[Opening Stored data section]
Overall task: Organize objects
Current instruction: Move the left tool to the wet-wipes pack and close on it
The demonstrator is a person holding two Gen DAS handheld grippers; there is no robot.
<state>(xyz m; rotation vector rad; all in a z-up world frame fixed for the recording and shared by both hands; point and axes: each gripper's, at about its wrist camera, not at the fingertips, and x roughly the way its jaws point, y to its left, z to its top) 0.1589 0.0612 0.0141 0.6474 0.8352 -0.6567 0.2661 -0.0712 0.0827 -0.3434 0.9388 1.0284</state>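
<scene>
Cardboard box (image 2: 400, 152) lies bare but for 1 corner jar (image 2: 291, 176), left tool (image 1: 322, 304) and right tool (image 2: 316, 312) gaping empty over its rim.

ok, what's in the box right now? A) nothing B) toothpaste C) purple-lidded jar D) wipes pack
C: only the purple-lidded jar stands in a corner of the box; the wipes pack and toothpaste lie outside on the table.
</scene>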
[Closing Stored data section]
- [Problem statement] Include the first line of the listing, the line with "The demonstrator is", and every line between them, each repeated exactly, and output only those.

- [Expected answer]
Overall task: Organize objects
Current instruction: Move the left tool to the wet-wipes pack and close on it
The demonstrator is a person holding two Gen DAS handheld grippers; there is no robot.

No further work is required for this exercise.